**Exercise directions**: An exact copy of the data is required. No picture may appear in it.

━━━━━━━━━━━━━━━━━━━━

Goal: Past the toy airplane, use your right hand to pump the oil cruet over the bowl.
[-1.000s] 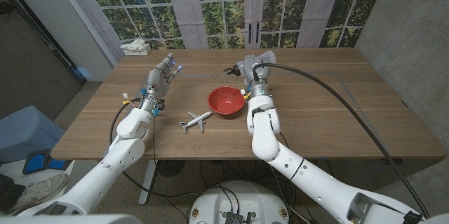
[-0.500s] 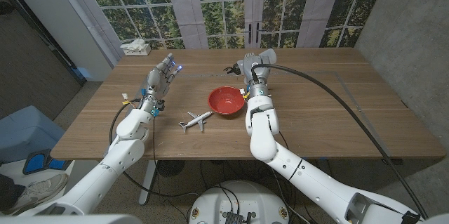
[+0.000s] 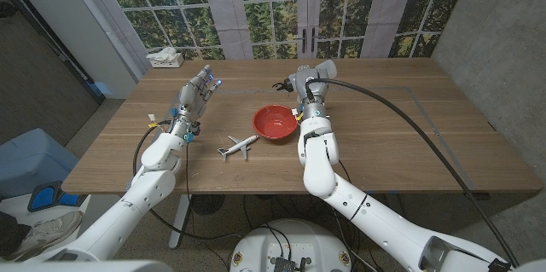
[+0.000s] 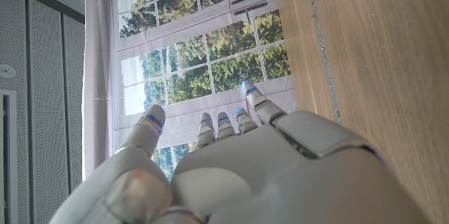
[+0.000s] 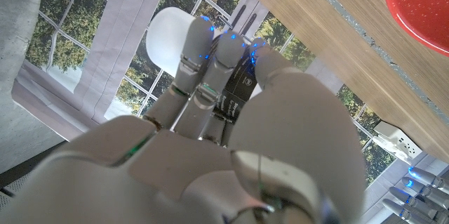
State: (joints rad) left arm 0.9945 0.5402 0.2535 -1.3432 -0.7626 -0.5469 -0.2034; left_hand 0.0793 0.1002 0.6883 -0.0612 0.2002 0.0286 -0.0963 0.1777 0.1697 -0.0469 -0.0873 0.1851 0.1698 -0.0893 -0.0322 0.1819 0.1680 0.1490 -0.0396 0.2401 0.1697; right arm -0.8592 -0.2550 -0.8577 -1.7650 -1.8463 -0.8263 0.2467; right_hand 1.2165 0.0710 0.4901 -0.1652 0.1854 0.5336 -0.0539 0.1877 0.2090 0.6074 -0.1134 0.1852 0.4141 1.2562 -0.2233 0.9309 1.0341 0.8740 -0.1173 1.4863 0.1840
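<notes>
My right hand (image 3: 304, 80) grips the oil cruet just beyond the far rim of the red bowl (image 3: 275, 122). The cruet's black spout (image 3: 280, 84) sticks out to the left of the hand. In the right wrist view my fingers (image 5: 210, 55) wrap a dark labelled body (image 5: 235, 94) with a white rounded top (image 5: 170, 36), and the bowl's rim (image 5: 421, 6) shows at a corner. The white toy airplane (image 3: 237, 145) lies nearer to me than the bowl, at its front left. My left hand (image 3: 197, 89) is raised left of the bowl with fingers stretched out, holding nothing.
A white box (image 3: 166, 57) sits at the table's far left corner. A thick black cable (image 3: 401, 106) runs from the right wrist across the table's right side. Windows stand behind the table's far edge (image 3: 375, 60).
The right forearm has edged slightly to the left; the hand, cruet, bowl and airplane stay where they were.
</notes>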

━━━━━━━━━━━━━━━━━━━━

**Output for this exercise**:
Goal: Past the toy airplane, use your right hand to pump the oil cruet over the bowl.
[-1.000s] 
[-0.500s] 
[+0.000s] 
[+0.000s] 
[+0.000s] 
State: (joints rad) left arm 0.9945 0.5402 0.2535 -1.3432 -0.7626 -0.5469 -0.2034; left_hand 0.0793 0.1002 0.6883 -0.0612 0.2002 0.0286 -0.0963 0.1777 0.1697 -0.0469 -0.0873 0.1851 0.1698 -0.0893 -0.0322 0.1819 0.1680 0.1490 -0.0396 0.2401 0.1697; right arm -0.8592 -0.2550 -0.8577 -1.7650 -1.8463 -0.8263 0.2467; right_hand 1.2165 0.0710 0.4901 -0.1652 0.1854 0.5336 -0.0539 0.1877 0.2090 0.6074 -0.1134 0.1852 0.4141 1.2562 -0.2233 0.9309 1.0341 0.8740 -0.1173 1.4863 0.1840
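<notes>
My right hand (image 3: 304, 80) grips the oil cruet just beyond the far rim of the red bowl (image 3: 275, 122). The cruet's black spout (image 3: 280, 84) sticks out to the left of the hand. In the right wrist view my fingers (image 5: 210, 55) wrap a dark labelled body (image 5: 235, 94) with a white rounded top (image 5: 170, 36), and the bowl's rim (image 5: 421, 6) shows at a corner. The white toy airplane (image 3: 237, 145) lies nearer to me than the bowl, at its front left. My left hand (image 3: 197, 89) is raised left of the bowl with fingers stretched out, holding nothing.
A white box (image 3: 166, 57) sits at the table's far left corner. A thick black cable (image 3: 401, 106) runs from the right wrist across the table's right side. Windows stand behind the table's far edge (image 3: 375, 60).
The right forearm has edged slightly to the left; the hand, cruet, bowl and airplane stay where they were.
</notes>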

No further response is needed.